## YOUR ASSIGNMENT
The pictures are to be left out, and all remaining data is to be transcribed exactly as it appears.
===== COLLECTED DATA
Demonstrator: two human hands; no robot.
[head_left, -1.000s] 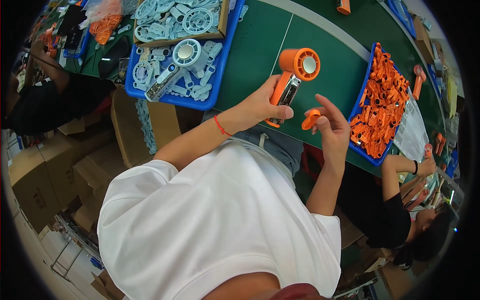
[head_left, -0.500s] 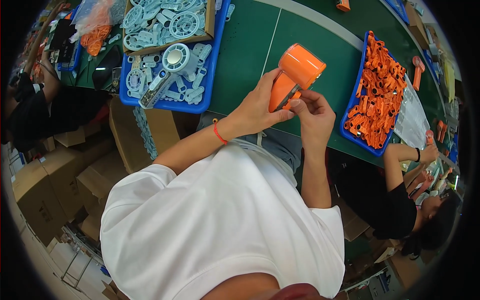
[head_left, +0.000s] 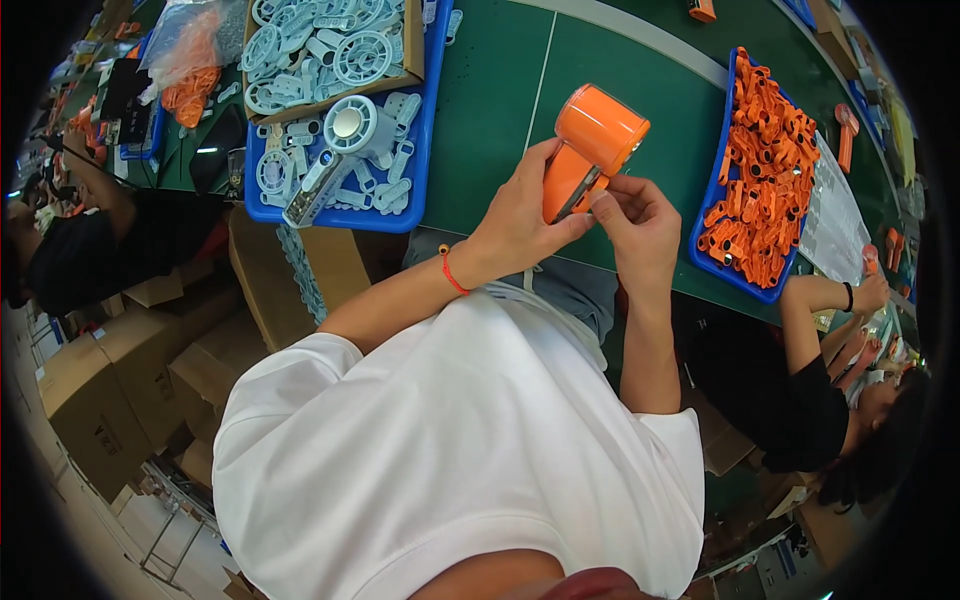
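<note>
My left hand is closed around the handle of an orange handheld fan, its round head pointing up and away from me. A dark, uncovered strip shows along the handle's side. My right hand pinches at the handle's right edge, thumb against fingers, on a small orange piece mostly hidden by the fingertips. To the left, a light-blue handheld fan with its handle's inside exposed lies on loose light-blue parts.
At the left, a blue tray bears a cardboard box of light-blue parts. On the right stands a blue tray heaped with orange parts. Co-workers sit on both sides; one's hand is at the right. Cartons stand lower left.
My right fingers have shifted slightly at the handle's edge, and less of the small orange piece shows. The left hand keeps its hold. The whole view has shifted a little.
</note>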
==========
## EXERCISE OUTPUT
Demonstrator: two human hands; no robot.
[head_left, -1.000s] 
[head_left, -0.500s] 
[head_left, +0.000s] 
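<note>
My left hand is closed around the handle of an orange handheld fan, its round head pointing up and away from me. A dark, uncovered strip shows along the handle's side. My right hand pinches at the handle's right edge, thumb against fingers, on a small orange piece mostly hidden by the fingertips. To the left, a light-blue handheld fan with its handle's inside exposed lies on loose light-blue parts.
At the left, a blue tray bears a cardboard box of light-blue parts. On the right stands a blue tray heaped with orange parts. Co-workers sit on both sides; one's hand is at the right. Cartons stand lower left.
My right fingers have shifted slightly at the handle's edge, and less of the small orange piece shows. The left hand keeps its hold. The whole view has shifted a little.
</note>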

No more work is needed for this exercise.